Task statement:
Among the entries below, how many lines include the word "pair"? Reply with only the number.

*** Opening of Dataset extract ***

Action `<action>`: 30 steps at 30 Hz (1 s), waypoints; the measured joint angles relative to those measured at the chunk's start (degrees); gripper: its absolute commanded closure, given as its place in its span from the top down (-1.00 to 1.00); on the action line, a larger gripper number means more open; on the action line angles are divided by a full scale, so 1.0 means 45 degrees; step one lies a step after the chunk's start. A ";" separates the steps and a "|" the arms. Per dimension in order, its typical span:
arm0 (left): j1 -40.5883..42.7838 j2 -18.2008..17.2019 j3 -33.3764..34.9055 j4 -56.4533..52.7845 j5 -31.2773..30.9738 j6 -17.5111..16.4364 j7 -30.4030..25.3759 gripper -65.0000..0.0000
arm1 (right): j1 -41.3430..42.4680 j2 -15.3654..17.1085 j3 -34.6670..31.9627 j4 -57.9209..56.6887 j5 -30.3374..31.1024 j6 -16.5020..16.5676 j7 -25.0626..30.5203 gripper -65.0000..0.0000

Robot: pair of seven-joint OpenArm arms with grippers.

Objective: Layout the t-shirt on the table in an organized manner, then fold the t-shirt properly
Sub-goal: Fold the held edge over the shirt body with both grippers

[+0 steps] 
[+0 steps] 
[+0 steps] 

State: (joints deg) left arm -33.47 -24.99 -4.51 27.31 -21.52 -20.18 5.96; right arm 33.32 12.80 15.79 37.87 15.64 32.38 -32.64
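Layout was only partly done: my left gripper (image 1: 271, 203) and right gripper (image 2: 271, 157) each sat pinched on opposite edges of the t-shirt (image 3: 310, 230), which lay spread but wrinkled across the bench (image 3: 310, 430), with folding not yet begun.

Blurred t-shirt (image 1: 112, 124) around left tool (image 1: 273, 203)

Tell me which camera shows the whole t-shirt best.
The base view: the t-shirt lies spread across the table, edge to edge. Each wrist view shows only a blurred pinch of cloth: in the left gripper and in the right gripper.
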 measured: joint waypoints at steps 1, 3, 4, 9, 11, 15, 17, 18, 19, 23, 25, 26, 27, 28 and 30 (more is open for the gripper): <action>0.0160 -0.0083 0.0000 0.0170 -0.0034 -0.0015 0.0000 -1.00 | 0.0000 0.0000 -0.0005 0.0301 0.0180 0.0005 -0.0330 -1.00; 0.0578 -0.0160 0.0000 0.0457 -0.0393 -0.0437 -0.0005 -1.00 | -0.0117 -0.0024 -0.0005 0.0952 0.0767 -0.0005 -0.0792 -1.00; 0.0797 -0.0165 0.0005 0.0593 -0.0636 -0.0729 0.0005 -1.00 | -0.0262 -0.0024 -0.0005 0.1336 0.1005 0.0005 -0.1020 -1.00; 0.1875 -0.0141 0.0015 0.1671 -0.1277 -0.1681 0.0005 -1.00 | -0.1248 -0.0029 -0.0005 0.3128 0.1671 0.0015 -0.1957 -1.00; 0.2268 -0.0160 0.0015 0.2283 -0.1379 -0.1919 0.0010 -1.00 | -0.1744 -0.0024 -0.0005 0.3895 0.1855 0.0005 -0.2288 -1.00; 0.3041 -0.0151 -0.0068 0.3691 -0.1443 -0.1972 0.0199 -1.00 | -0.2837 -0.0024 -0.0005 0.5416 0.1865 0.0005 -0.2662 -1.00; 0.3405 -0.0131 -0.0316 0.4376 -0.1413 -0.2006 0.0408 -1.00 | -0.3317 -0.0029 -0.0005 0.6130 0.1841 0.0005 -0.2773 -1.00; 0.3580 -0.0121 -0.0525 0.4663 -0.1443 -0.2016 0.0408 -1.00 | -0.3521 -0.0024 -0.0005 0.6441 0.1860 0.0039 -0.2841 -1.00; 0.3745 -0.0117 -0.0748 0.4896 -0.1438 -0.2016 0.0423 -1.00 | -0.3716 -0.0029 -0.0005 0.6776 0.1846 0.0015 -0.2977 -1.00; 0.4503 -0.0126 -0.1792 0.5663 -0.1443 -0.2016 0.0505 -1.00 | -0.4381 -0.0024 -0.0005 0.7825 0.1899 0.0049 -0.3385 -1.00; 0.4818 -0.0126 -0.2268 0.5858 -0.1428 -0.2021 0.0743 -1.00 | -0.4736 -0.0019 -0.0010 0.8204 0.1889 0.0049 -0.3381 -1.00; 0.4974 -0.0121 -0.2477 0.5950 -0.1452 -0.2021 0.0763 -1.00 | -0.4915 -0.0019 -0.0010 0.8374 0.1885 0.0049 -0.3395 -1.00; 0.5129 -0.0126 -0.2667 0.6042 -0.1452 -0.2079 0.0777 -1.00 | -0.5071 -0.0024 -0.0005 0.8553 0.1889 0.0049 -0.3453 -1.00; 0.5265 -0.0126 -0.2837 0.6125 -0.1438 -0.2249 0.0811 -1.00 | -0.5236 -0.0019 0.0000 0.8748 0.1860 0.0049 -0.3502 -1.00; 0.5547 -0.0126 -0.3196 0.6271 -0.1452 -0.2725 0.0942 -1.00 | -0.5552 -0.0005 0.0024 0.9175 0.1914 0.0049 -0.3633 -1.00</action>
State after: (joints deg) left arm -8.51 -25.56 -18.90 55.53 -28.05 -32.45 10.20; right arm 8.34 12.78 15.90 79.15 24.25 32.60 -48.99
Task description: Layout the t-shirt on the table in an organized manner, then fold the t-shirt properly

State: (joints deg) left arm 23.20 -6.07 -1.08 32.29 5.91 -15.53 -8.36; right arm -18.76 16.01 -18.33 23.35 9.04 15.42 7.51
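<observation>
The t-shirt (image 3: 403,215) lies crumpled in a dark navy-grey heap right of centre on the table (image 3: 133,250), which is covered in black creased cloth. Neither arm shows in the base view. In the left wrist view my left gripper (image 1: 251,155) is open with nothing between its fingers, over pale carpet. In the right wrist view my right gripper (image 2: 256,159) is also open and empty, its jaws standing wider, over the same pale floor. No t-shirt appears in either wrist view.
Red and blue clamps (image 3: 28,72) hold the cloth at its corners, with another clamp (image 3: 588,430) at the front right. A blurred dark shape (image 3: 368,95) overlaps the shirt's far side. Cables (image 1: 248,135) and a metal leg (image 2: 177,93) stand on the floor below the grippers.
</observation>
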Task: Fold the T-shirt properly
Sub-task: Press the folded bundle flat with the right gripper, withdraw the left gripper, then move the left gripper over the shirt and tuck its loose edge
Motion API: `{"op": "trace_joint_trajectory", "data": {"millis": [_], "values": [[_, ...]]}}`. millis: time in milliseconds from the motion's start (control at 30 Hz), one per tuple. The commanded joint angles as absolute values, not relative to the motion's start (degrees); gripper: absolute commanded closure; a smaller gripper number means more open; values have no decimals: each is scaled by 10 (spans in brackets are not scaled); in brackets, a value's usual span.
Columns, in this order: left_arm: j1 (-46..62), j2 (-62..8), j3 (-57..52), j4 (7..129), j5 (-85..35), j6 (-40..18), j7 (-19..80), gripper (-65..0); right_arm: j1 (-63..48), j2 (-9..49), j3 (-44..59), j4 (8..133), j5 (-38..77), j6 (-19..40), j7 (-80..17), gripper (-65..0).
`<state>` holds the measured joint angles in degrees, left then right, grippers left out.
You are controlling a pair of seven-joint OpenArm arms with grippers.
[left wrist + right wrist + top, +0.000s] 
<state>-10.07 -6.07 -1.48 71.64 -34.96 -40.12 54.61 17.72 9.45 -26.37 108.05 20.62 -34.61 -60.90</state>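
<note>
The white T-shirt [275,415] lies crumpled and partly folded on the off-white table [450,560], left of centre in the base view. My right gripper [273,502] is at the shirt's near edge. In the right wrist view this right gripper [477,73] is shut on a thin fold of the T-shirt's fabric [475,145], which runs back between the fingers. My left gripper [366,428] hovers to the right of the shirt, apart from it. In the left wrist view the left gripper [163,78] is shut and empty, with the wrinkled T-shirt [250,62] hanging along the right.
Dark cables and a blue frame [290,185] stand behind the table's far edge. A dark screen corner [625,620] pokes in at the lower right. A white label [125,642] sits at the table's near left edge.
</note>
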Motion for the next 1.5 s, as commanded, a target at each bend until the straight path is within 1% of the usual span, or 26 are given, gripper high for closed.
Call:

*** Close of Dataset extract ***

Response:
2